• TASK TO CARRY OUT:
Starting at the line that contains "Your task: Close", copy every line through the end of the records below exactly as written, leaving out pictures.

• INFORMATION SHOWN:
::::::::::

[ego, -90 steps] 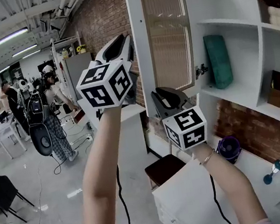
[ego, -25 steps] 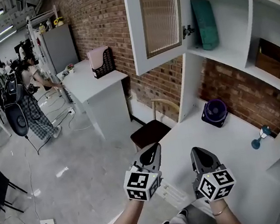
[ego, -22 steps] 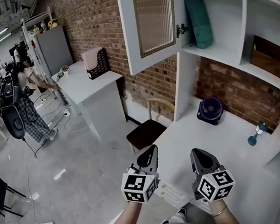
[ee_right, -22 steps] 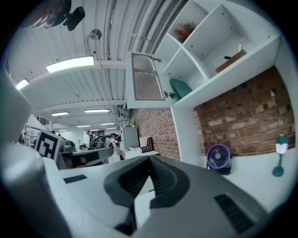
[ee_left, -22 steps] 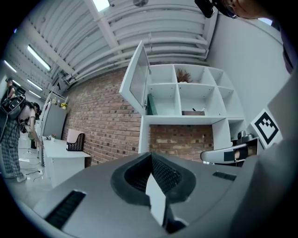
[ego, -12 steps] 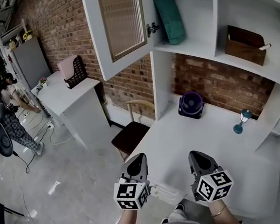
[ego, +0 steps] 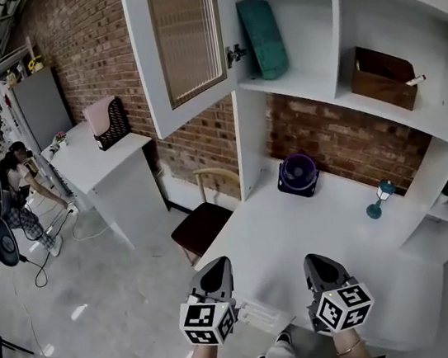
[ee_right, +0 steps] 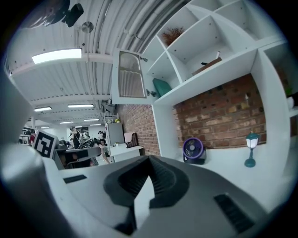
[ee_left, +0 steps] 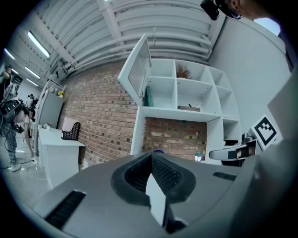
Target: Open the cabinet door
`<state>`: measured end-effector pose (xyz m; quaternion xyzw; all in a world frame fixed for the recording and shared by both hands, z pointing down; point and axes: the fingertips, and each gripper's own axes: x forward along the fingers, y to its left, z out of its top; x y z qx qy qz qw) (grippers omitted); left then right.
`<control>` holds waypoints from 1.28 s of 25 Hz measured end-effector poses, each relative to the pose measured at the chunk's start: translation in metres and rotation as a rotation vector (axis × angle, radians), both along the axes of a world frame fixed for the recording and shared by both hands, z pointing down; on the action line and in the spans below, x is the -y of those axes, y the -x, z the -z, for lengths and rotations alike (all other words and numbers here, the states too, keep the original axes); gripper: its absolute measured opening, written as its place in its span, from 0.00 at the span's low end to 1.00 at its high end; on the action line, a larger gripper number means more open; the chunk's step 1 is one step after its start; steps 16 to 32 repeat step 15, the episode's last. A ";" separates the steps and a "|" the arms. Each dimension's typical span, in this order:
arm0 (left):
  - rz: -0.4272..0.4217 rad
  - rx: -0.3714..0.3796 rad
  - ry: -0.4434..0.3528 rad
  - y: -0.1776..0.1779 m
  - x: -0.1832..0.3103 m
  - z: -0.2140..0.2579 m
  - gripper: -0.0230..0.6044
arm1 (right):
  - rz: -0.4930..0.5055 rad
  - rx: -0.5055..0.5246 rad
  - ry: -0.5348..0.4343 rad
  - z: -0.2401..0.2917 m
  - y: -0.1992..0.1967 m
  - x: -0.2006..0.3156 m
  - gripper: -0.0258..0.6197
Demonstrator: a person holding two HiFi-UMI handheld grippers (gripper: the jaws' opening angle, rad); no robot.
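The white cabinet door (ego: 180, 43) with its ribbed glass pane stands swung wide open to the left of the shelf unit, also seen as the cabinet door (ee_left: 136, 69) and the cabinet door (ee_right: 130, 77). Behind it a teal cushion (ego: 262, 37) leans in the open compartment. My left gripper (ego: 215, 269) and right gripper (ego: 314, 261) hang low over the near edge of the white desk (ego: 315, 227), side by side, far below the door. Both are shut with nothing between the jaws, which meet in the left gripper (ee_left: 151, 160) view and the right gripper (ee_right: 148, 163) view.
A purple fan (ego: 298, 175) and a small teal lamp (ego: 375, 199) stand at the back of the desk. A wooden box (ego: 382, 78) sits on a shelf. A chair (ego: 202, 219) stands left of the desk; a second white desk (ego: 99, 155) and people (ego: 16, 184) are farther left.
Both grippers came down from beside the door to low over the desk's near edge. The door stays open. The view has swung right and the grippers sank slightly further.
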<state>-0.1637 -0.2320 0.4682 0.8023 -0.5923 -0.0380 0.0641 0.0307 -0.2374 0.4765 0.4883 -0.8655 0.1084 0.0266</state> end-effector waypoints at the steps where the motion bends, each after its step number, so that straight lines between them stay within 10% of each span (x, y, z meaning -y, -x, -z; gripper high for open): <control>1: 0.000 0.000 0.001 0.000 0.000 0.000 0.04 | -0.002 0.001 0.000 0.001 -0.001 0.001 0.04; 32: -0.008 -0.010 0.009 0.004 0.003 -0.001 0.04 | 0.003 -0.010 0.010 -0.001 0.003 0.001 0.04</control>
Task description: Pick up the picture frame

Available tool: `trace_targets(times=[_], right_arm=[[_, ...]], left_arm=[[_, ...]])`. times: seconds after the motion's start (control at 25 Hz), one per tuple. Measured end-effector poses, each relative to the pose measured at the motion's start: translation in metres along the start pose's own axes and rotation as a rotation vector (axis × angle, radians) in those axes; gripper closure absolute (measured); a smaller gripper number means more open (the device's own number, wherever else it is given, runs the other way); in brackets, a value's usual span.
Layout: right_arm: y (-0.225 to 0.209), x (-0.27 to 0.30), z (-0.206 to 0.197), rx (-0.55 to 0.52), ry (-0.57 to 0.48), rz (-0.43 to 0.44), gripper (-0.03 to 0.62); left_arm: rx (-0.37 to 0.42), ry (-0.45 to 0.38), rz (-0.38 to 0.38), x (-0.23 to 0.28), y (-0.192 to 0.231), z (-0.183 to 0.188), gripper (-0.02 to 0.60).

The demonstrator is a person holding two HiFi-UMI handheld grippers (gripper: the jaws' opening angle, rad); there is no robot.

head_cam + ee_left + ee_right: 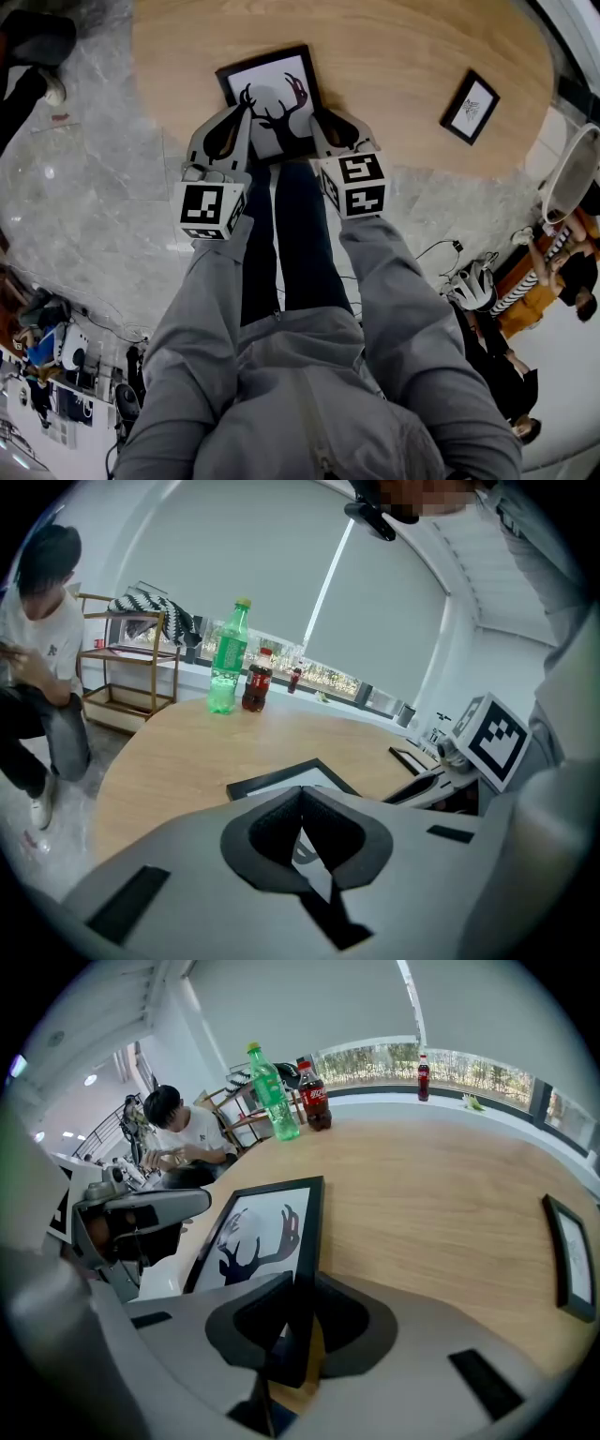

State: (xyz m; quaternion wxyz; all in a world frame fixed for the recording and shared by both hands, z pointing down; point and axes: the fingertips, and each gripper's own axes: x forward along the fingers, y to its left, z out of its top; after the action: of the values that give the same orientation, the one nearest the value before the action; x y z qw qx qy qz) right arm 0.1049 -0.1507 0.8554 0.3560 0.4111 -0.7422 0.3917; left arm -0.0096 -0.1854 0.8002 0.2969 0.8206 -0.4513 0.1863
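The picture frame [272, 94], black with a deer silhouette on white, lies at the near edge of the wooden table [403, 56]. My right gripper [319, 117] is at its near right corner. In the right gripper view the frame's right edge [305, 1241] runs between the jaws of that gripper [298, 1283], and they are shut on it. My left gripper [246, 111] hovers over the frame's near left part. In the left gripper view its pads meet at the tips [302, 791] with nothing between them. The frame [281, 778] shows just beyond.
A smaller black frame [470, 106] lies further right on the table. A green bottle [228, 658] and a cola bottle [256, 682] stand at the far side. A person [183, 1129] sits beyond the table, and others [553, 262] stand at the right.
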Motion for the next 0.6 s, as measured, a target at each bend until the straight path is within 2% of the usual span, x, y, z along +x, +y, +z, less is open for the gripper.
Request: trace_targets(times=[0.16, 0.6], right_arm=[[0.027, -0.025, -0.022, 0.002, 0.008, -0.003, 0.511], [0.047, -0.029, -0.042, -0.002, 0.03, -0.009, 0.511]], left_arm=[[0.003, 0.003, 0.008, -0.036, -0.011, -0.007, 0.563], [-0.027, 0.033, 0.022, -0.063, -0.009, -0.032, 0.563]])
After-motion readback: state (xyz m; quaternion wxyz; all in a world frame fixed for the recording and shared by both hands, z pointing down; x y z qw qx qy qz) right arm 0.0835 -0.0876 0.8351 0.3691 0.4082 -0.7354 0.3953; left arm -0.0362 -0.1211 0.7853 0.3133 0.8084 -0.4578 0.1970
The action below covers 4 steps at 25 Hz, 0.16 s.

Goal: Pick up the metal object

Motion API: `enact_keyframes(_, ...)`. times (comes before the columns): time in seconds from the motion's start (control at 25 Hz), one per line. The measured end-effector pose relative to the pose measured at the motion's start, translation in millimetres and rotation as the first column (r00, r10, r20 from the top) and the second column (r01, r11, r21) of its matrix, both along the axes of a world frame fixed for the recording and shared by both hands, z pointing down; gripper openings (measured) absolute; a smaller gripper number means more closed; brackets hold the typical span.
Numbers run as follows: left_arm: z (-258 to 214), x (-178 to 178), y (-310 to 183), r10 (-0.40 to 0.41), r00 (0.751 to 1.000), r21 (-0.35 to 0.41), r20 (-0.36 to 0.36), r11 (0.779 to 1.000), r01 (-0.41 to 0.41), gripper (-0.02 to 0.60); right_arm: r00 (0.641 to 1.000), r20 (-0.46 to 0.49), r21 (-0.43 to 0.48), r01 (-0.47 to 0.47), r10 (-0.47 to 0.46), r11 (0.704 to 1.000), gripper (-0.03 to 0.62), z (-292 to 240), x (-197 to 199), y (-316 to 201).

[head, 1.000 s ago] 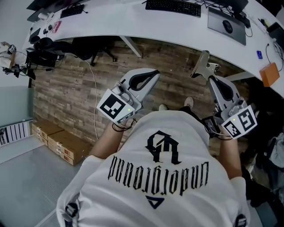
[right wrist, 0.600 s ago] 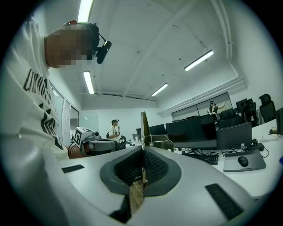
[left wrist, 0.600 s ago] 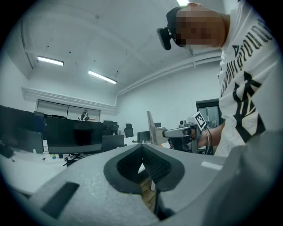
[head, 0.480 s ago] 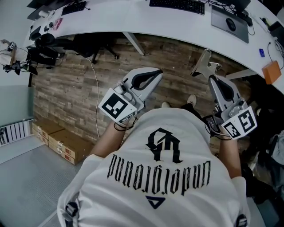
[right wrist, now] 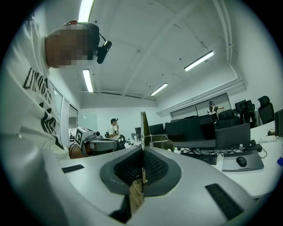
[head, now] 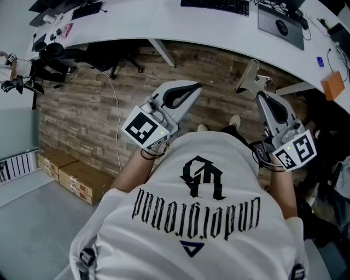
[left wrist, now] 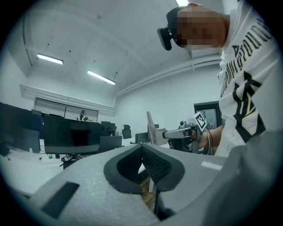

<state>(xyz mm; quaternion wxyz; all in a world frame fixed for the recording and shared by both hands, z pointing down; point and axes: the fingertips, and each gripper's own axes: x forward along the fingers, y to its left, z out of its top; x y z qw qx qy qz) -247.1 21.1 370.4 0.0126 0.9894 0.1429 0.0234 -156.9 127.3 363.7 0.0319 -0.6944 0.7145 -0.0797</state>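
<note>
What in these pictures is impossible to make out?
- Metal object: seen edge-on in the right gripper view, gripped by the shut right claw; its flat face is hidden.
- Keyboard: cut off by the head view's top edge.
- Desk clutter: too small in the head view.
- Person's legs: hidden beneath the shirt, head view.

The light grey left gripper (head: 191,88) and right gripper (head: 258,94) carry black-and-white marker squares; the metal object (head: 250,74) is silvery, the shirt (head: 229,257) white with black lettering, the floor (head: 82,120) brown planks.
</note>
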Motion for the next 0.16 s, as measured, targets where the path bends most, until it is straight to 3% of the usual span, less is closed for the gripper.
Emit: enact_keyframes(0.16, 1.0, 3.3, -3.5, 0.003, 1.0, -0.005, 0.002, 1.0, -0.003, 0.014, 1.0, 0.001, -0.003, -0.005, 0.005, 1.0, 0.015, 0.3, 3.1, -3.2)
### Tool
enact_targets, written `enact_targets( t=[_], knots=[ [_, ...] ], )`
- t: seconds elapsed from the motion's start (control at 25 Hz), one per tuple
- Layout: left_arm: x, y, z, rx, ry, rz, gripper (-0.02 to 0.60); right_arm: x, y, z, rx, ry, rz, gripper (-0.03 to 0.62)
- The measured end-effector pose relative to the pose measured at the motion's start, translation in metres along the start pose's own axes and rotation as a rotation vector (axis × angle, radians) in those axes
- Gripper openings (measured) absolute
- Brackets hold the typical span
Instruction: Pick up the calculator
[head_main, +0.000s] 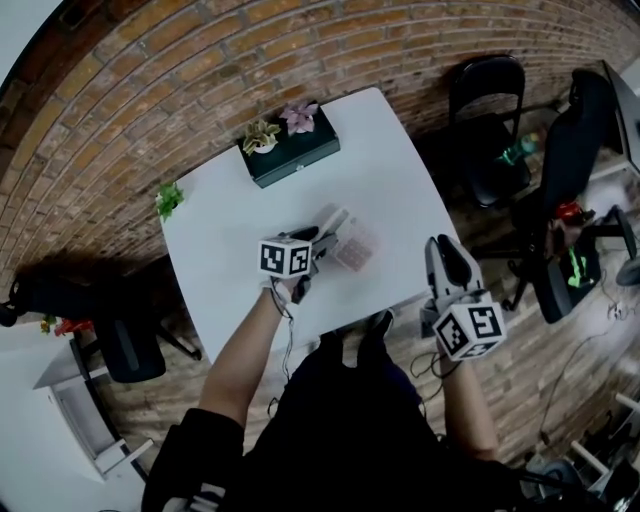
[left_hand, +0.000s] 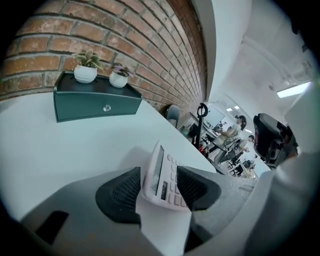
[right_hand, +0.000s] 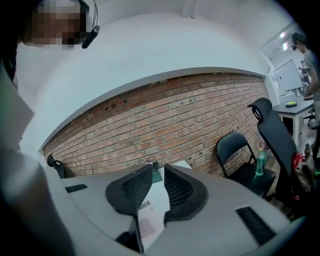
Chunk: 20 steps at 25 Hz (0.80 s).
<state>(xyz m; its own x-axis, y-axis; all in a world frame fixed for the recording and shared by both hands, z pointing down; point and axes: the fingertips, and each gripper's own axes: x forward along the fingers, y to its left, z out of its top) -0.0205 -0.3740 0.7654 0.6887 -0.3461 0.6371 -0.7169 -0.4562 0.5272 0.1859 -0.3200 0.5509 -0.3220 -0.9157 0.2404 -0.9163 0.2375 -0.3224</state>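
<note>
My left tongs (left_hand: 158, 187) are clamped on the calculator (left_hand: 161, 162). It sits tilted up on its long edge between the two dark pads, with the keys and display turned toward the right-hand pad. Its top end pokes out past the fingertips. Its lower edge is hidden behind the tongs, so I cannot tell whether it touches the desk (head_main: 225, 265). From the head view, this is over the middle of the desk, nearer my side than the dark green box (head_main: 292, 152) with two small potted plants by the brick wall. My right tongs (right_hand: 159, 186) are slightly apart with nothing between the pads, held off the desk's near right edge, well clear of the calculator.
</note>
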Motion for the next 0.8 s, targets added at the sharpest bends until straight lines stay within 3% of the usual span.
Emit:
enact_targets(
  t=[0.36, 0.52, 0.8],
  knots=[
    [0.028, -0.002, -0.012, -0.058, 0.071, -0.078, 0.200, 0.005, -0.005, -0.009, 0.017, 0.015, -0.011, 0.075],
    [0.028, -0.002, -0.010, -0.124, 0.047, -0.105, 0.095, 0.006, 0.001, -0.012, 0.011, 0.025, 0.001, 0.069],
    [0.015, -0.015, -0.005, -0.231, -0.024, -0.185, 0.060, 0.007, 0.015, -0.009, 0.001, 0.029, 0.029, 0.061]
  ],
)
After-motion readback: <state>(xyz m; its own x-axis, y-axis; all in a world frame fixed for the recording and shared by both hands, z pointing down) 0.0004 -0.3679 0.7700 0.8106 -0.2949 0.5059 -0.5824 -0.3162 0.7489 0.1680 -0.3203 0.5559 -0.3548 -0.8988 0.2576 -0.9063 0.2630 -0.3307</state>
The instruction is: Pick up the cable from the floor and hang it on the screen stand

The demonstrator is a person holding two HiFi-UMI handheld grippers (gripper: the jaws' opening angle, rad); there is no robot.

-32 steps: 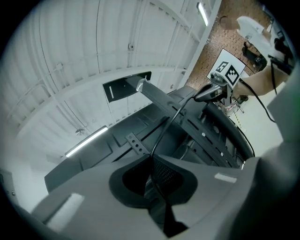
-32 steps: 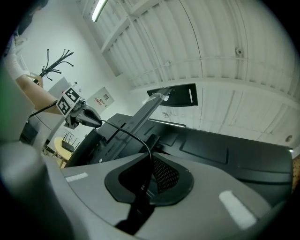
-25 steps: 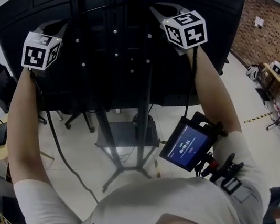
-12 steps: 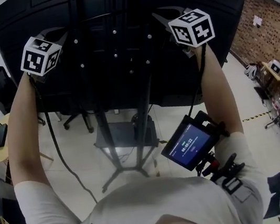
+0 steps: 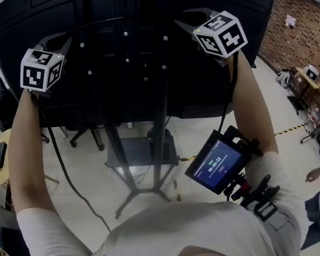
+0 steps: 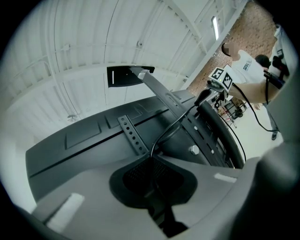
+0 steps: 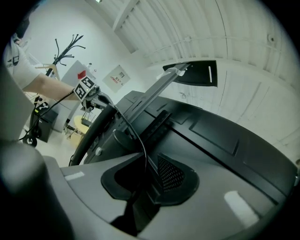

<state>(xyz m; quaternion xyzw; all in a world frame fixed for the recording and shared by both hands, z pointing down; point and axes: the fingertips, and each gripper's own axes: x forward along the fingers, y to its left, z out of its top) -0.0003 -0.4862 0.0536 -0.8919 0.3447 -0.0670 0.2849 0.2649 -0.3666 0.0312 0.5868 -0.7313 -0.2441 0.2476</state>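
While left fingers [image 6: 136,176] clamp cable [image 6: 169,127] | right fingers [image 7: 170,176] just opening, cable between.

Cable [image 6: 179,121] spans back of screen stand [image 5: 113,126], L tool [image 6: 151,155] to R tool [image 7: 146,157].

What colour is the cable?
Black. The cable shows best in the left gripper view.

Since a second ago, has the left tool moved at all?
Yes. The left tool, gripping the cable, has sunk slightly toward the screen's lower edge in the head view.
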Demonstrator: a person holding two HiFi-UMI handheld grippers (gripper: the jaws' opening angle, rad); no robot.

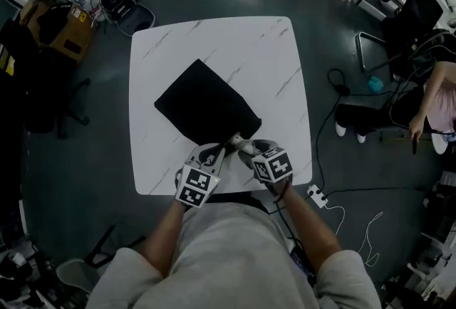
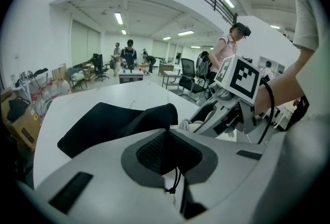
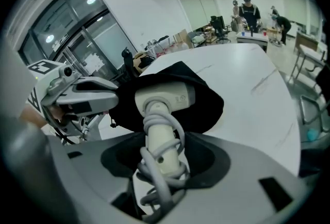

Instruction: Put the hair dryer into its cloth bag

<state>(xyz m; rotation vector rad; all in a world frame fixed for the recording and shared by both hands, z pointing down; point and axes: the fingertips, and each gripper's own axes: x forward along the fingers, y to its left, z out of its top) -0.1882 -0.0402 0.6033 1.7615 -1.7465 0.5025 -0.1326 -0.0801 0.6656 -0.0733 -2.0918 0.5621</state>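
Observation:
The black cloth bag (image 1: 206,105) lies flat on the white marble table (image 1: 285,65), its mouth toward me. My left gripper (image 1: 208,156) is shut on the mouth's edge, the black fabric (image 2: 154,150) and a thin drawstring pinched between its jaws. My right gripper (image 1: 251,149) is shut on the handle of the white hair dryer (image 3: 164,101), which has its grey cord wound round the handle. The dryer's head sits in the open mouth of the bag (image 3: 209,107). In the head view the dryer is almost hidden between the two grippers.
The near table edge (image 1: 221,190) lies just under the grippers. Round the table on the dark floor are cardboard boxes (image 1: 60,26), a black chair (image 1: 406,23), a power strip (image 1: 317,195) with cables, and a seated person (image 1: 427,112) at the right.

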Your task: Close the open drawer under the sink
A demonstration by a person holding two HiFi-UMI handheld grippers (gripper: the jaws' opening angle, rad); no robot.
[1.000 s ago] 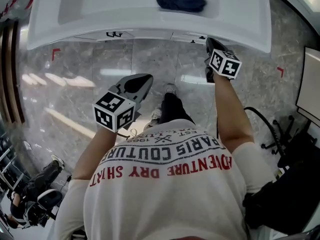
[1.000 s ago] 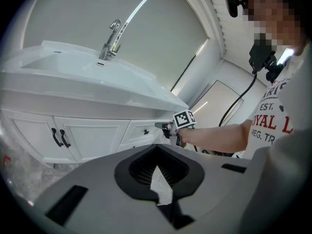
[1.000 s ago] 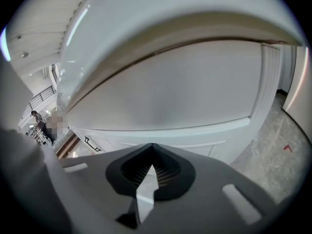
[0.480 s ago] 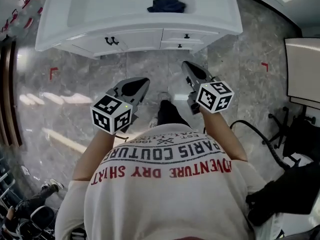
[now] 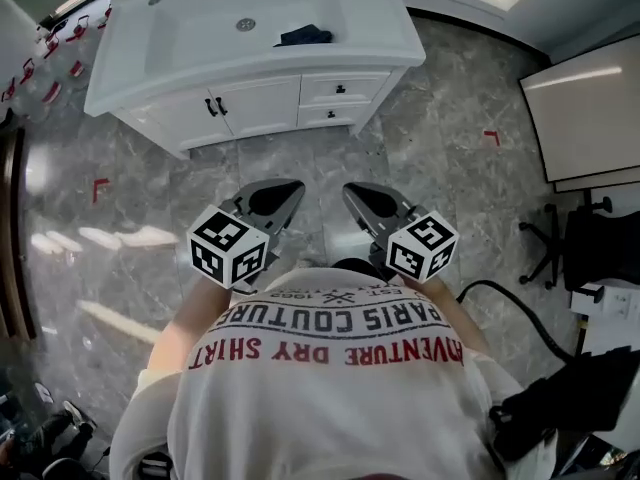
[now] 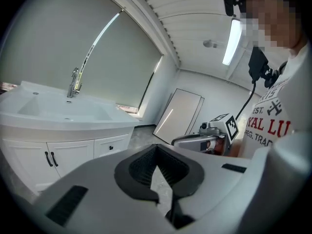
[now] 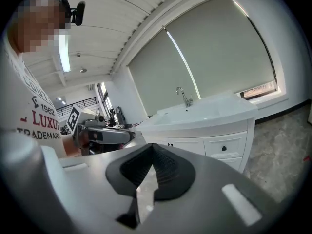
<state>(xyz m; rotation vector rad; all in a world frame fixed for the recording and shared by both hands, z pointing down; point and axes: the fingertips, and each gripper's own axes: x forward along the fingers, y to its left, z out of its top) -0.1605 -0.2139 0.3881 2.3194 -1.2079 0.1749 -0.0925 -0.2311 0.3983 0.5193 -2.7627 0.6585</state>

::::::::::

• RESPONSE TO THE TASK:
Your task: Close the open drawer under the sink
A demonstration by a person holding two HiFi-UMI handheld grippers (gripper: the jaws' opening angle, rad); no robot.
[1.000 s ago] 
[1.000 s ago] 
[1.000 s ago] 
[0.480 s ago] 
[now] 
[now] 
[now] 
<state>(xyz m; rotation vector rad; all in a world frame fixed for the recording and shared by both hands, z pointing down; point and axes: the fingertips, and each gripper's own axes: x forward along the fingers, y to its left, z out of its top) -0.1605 -0.2139 0.3881 2.3194 -1.2079 0.1749 -0.0925 -0.2311 0.3983 0.5193 -2.7627 0.6585</state>

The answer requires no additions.